Re: Filer HA Pairs and SRM 5.1 - Array Managers

VMCREATOR · ‎2013-11-06

Just a quick question. I am hoping you may help me.

If you have two NetApp NFS filers in a HA pair in protected site (each have separate IP addresses) and two NetApp NFS filers in a HA pair in the recovery site (each have separate IP addresses).

When you configure SINGLE SRM array managers for each site it asks for only 1 IP address for one of the filers in both sites, and you can pair them accordingly.

If a NetApp NFS filer HA failover occurs then the secondary filer is then the Primary and SRM cannot reference this other IP address and the array pairing will be disconnected.

The field for several NFS addresses separated by commas is still tied to the controller IP address, so this does not help.

I cannot find any information anywhere of how SRM works in a NetApp NFS based HA pair.

Other storage systems use a Virtual IP address (VIP) to do this, as it is a cluster.

Cheers

Rob

CJSCOLTRINITY · ‎2013-11-07

Bob, are all your NFS datastores served from the Primary filer with the secondary only being used if the Primary fails or are they distributed between the two filer heads at the Protected site?

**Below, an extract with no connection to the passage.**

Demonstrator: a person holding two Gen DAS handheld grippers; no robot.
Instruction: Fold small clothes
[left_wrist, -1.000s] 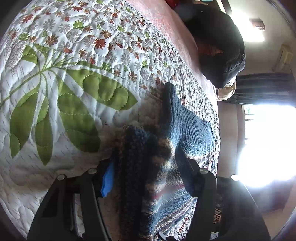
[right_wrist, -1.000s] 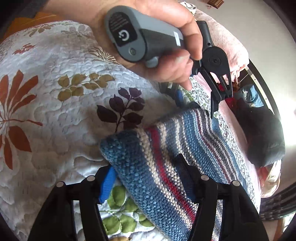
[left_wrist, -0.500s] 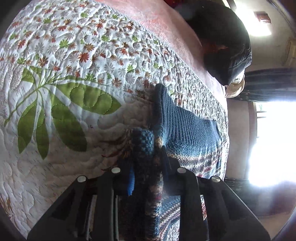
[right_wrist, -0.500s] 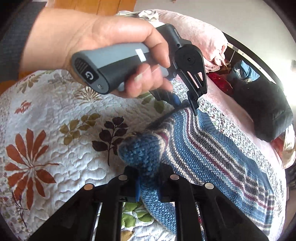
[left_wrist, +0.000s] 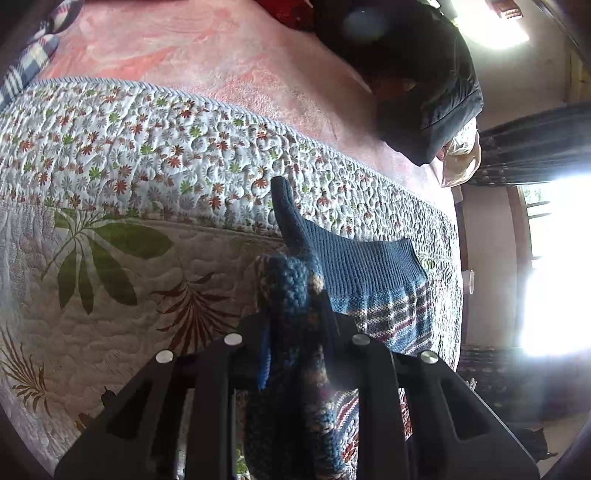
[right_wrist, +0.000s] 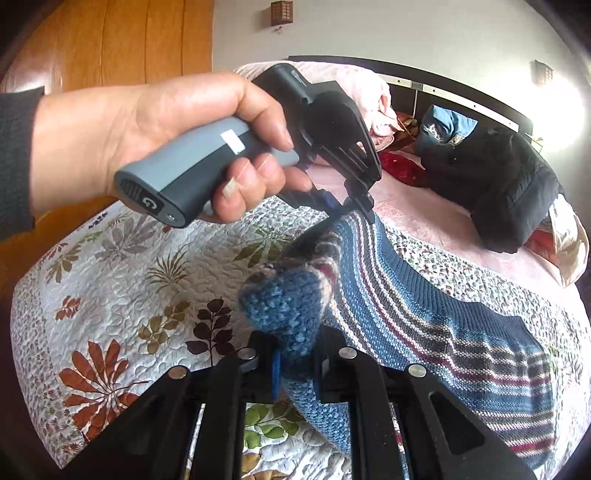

If you have datastores presented from both filer heads then you need to configfure BOTH filers in SRM as seperate Array Managers.

Have you used the vif_mgt address in the array manager or the e0M address? You need to use the vif_mgt address (see /etc/hosts) in the array manager.

In this case vif_mgt is a ifgrp using e0a and e0b and configured in the /etc/rc file to be taken over by an equivalant ifgrp on the partner filer.

VMCREATOR · ‎2013-11-07

Calvin said

"are all your NFS datastores served from the Primary filer with the secondary only being used if the Primary fails or are they distributed between the two filer heads at the Protected site?"

Yes I believe they are.

Below is the rc file and other information and hosts file.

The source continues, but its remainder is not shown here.